Hebrew and Jewish studies teachers who travel from class to class like Orit Solomon often found themselves in a bind. “There just was not enough space” for both Jewish studies and general studies teachers, said Solomon, who has taught at Brandeis for 18 years. Before the new building was completed, she had to lug her materials, including puppets and books and stereos, back and forth between classes, on and off the campus.
“Now everything is ready for me right here,” said Solomon, who teaches in the first and second grade. “It’s easier to integrate into the classroom and work together with the general studies teachers.”
Despite those former space constraints, Brandeis managed on both campuses to forge ahead as a leader in independent schooling, remaining highly competitive in the private-school market, says Rabbi Henry Shreibman, head of schools at Brandeis for the past 11 years.
With its success, the school expanded to serve middle-schoolers on the San Francisco campus 20 years ago. A middle school was opened a decade ago on the Marin site. That school was started by a small group of parents along with Rabbi Michael Barenbaum, spiritual leader of San Rafael Congregation Rodef Sholom, in 1978 with 40 students in kindergarten through fifth grade.
With both now serving students through the eighth grade, the schools have become models for more than 11 other day schools from Sacramento to Los Gatos, says Shreibman.
Eve Bernstein, co-chair of the capital campaign, agrees that students’ academics never suffered because of the cramped quarters. Still, says Bernstein, a mother of three Brandeis alumni in San Francisco, “it was a matter of watching the children thrive in this space that was never quite adequate.”
Among other things, she was frustrated that the Brotherhood Way school had no identifiable front entrance. Also, everywhere you went in the old buildings you could look up and see thick bunches of wires “trailing along the top boards of the ceiling” because of the additions of telephone lines and computer technology.
From 1998 to 1999, Bernstein watched her own son’s seventh-grade class walk to rented space at the Church of Christ — or “Brandeis West” as she says it was called — during the torrential rainstorms of El Niño. They had to walk to class through two parking lots wearing ponchos to protect themselves and their books.
“That’s when I first got really motivated personally,” says Bernstein. “I said, ‘We have to build.
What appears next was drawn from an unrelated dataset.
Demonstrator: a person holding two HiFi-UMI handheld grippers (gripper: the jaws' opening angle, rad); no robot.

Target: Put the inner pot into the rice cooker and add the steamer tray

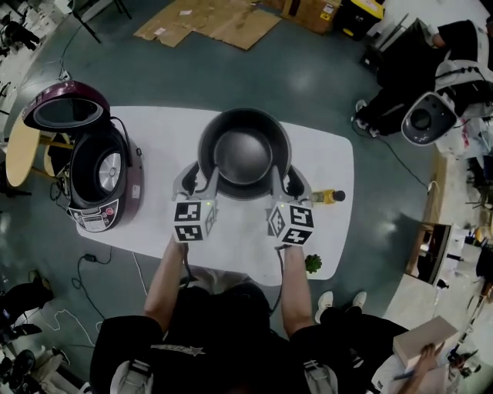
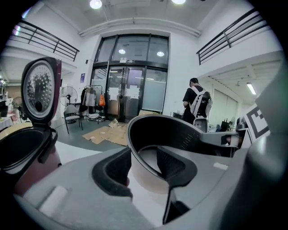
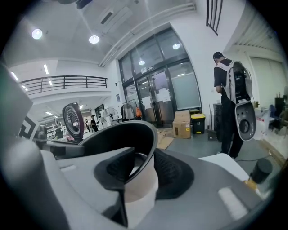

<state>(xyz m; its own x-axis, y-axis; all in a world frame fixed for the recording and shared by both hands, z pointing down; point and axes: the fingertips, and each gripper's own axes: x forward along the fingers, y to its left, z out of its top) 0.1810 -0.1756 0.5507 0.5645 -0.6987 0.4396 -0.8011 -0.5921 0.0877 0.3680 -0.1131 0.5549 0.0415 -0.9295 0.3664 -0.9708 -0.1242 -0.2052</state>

We have to find room on this campus so our kids can all be together.'”
Additional classrooms, a cafeteria and a performing-arts complex are yet to appear on the San Francisco campus, primarily because the school needs to raise $10 million to $12 million to complete them, according to Shreibman.
With the completed renovation, school officials expect enrollment to grow by 20 percent. Each new classroom is between 900 and 1,200 square feet. The classrooms are connected by personal office spaces, with private phone lines and desks for the teachers.
White boards in the classrooms slide open and closed, with storage space behind them — one side is for Brandeis Hillel Day School and the other is for Beth Israel-Judea, which often holds weekend classes at the school.
Because of all the windows in the building, the school can almost always be lit by the sun, even on cloudy days, says Shreibman, who notes that through every window in the building “you can see green, or a child on the playground.”
Just as he walks to a window, a stream of children begins filtering in from the playground and a buzz of laughter grows loud around Shreibman.
A kindergartner presses her face up against the outside of the window. Touching her flattened nose with his finger, Shreibman adds playfully, “Or, a dirty nose.”